2 Da seletividade do imposto
Dispõe o art. 155, § 2º, III da CF que o ICMS “poderá ser seletivo, em função da essencialidade das mercadorias e dos serviços”.
Não se trata de imposto seletivo, mas de imposto cujas alíquotas poderão ser seletivas em função da essencialidade dos bens objetos de circulação mercantil.
Não concordamos com o posicionamento de alguns estudiosos, que a partir da distinção entre normas de estrutura e normas de conduta, inclui o retro citado inciso III, do § 2º do art. 155 da CF dentre as primeiras, para sustentar que o legislador ordinário deve, necessariamente, observar a seletividade em função da essencialidade das mercadorias ou serviços. A seletividade integraria, por assim dizer, o próprio processo legislativo.
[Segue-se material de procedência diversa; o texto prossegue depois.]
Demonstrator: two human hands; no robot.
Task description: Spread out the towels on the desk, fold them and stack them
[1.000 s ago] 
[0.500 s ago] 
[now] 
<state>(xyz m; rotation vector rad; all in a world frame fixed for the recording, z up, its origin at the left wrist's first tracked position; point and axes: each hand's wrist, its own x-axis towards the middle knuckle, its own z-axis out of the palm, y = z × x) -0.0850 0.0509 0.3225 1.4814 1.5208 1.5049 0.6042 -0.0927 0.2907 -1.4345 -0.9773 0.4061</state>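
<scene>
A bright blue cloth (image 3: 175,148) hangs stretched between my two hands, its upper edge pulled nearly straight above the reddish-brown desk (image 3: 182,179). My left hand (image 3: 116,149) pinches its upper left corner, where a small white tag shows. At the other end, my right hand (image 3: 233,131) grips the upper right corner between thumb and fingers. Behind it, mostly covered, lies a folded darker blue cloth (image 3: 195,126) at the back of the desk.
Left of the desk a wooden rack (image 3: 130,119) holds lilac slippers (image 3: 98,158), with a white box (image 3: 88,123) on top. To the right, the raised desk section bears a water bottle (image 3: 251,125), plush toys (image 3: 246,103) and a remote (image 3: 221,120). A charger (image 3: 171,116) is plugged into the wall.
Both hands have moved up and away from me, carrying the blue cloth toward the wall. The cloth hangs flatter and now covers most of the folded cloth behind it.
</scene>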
Em que pese o esforço e a erudição demonstrados por defensores dessa corrente não se pode inverter o significado etimológico da palavra “poderá”, que não deve ser confundida com a palavra “será”, que consta em relação ao IPI (art. 153, § 3º, I da CF). O ICMS poderá ser seletivo, ao passo que, o IPI deverá ser seletivo. É o que determina a Carta Magna. Não vejo como possa sustentar que a seletividade do ICMS integra o processo legislativo, com fundamento no conceito de norma de estrutura que não tem pertinência ao caso sob exame.
Mais grave, ainda, a confusão feita entre o verbo “poder” com o substantivo “poder” para sustentar que quando o Texto Magno confere um poder está a conferir ipso fato um dever. É certo que existe o poder-dever dos entes políticos como bem salienta o festejado jurista Celso Antonio Bandeira de Mello. Só que aí se trata de poder enquanto força imanente do Governo para atingir a finalidade do Estado. Nada tem a ver com a disposição constitucional sob comento que emprega a palavra “poderá” como futuro do verbo poder.
Mas, a faculdade de implementar a seletividade das alíquotas do imposto não significa liberdade do legislador em impor alíquotas mais gravosas para mercadorias e serviços considerados essenciais. É como um preceito constitucional de natureza programática, que surte efeito por seu aspecto negativo, isto é, o legislador ordinário não poderá editar normas que a contravenha, mas poderá deixar de implementá-la.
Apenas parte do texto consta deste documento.